Retype the whole listing exactly.

## Data section
---

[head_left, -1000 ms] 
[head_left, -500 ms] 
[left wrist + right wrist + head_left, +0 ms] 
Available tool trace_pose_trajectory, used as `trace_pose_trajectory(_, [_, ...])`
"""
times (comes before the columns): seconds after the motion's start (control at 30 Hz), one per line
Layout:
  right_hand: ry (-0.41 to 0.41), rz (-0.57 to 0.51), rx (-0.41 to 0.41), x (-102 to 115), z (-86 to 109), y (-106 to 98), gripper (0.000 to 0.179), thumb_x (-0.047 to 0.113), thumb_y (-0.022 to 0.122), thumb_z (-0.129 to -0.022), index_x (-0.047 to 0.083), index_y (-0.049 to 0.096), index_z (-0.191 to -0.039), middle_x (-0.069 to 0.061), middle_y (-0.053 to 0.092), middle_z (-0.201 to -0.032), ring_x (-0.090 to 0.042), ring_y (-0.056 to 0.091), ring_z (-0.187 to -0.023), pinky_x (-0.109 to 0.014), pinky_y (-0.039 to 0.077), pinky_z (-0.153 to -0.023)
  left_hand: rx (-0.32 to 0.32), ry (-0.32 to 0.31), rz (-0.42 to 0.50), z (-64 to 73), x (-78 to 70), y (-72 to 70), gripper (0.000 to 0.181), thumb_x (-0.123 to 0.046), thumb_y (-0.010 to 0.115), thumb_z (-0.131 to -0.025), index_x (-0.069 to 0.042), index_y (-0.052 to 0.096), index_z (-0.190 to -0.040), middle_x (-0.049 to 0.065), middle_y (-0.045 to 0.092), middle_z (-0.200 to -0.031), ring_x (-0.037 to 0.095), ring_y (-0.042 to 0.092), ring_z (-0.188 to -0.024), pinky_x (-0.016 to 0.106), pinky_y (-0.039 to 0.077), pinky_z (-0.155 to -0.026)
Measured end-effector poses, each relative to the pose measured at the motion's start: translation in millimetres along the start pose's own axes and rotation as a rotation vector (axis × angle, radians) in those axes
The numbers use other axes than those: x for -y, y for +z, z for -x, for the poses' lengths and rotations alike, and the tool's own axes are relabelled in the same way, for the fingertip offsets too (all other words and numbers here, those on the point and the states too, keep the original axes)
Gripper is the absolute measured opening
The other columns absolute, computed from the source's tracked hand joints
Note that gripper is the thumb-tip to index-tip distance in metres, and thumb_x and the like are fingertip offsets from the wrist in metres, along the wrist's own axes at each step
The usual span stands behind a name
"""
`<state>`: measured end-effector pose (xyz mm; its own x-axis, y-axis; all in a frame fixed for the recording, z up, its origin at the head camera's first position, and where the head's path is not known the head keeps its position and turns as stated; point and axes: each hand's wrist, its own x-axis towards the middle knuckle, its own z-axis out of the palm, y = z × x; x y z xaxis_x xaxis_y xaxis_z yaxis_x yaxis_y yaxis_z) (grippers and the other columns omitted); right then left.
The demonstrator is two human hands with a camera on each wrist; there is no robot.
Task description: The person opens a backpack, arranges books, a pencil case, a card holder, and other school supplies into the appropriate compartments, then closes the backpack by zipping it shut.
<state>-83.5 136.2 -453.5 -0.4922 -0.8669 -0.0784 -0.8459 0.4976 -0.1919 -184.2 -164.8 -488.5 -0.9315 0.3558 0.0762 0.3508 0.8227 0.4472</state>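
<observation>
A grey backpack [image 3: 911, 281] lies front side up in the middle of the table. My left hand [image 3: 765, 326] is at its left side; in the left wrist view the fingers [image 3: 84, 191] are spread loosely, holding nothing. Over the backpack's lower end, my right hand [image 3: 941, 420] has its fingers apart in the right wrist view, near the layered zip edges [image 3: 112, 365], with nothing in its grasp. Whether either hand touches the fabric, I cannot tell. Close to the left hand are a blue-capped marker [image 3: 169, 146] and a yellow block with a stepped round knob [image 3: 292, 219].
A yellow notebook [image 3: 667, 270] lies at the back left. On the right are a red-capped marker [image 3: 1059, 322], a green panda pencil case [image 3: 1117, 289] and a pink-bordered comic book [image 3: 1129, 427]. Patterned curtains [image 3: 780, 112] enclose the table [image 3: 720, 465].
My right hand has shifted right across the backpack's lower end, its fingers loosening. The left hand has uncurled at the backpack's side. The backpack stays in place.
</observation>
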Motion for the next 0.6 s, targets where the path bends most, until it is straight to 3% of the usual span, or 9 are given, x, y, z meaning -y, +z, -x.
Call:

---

## Answer to the exercise
[head_left, -1000 ms] 
[head_left, -500 ms] 
[left wrist + right wrist + head_left, +0 ms] 
Available tool trace_pose_trajectory, used as `trace_pose_trajectory(_, [_, ...])`
"""
times (comes before the columns): seconds after the motion's start (control at 30 Hz), one per line
Layout:
  right_hand: ry (-0.41 to 0.41), rz (-0.57 to 0.51), rx (-0.41 to 0.41), x (-102 to 115), z (-86 to 109), y (-106 to 98), gripper (0.000 to 0.179), thumb_x (-0.047 to 0.113), thumb_y (-0.022 to 0.122), thumb_z (-0.129 to -0.022), index_x (-0.047 to 0.083), index_y (-0.049 to 0.096), index_z (-0.191 to -0.039), middle_x (-0.069 to 0.061), middle_y (-0.053 to 0.092), middle_z (-0.201 to -0.032), ring_x (-0.090 to 0.042), ring_y (-0.056 to 0.091), ring_z (-0.187 to -0.023), pinky_x (-0.109 to 0.014), pinky_y (-0.039 to 0.077), pinky_z (-0.153 to -0.023)
  left_hand: rx (-0.32 to 0.32), ry (-0.32 to 0.31), rz (-0.42 to 0.50), z (-64 to 73), x (-78 to 70), y (-72 to 70), gripper (0.000 to 0.181), thumb_x (-0.123 to 0.046), thumb_y (-0.010 to 0.115), thumb_z (-0.131 to -0.025), index_x (-0.069 to 0.042), index_y (-0.052 to 0.096), index_z (-0.190 to -0.040), middle_x (-0.049 to 0.065), middle_y (-0.045 to 0.092), middle_z (-0.200 to -0.031), ring_x (-0.037 to 0.095), ring_y (-0.042 to 0.092), ring_z (-0.188 to -0.024), pinky_x (-0.016 to 0.106), pinky_y (-0.039 to 0.077), pinky_z (-0.155 to -0.026)
Measured end-effector poses, each relative to the pose measured at the motion's start: translation in millimetres along the start pose's own axes and rotation as a rotation vector (axis × angle, radians) in those axes
The numbers use other axes than those: x for -y, y for +z, z for -x, for the poses' lengths and rotations alike, and the tool's own axes are relabelled in the same way, for the fingertip offsets too (all other words and numbers here, those on the point and the states too, keep the original axes)
Gripper is the absolute measured opening
The other columns absolute, computed from the source's tracked hand joints
Note that gripper is the thumb-tip to index-tip distance in metres, and thumb_x and the like are fingertip offsets from the wrist in metres, along the wrist's own axes at each step
The usual span stands behind a name
"""
`<state>`: measured end-effector pose (xyz mm; its own x-axis, y-axis; all in a frame fixed for the recording, z up, its origin at the head camera's first position, and where the head's path is not known the head keeps its position and turns as stated; point and axes: each hand's wrist, its own x-axis towards the middle knuckle, its own z-axis out of the palm, y = z × x; x y z xaxis_x xaxis_y xaxis_z yaxis_x yaxis_y yaxis_z) (grippers and the other columns omitted); right then left.
The demonstrator is two human hands with a camera on each wrist; there is no robot.
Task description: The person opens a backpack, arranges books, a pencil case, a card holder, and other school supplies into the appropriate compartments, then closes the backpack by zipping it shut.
<state>-83.5 136.2 -453.5 -0.4922 -0.8669 -0.0784 -0.8459 0.4976 -0.1919 -184.2 -164.8 -488.5 -0.9315 0.3558 0.0762 0.3508 0.8227 0.4472</state>
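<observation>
A grey backpack [image 3: 911, 281] lies front side up in the middle of the table. My left hand [image 3: 765, 326] is at its left side; in the left wrist view the fingers [image 3: 84, 191] are spread loosely, holding nothing. Over the backpack's lower end, my right hand [image 3: 941, 420] has its fingers apart in the right wrist view, near the layered zip edges [image 3: 112, 365], with nothing in its grasp. Whether either hand touches the fabric, I cannot tell. Close to the left hand are a blue-capped marker [image 3: 169, 146] and a yellow block with a stepped round knob [image 3: 292, 219].
A yellow notebook [image 3: 667, 270] lies at the back left. On the right are a red-capped marker [image 3: 1059, 322], a green panda pencil case [image 3: 1117, 289] and a pink-bordered comic book [image 3: 1129, 427]. Patterned curtains [image 3: 780, 112] enclose the table [image 3: 720, 465].
My right hand has shifted right across the backpack's lower end, its fingers loosening. The left hand has uncurled at the backpack's side. The backpack stays in place.
</observation>
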Motion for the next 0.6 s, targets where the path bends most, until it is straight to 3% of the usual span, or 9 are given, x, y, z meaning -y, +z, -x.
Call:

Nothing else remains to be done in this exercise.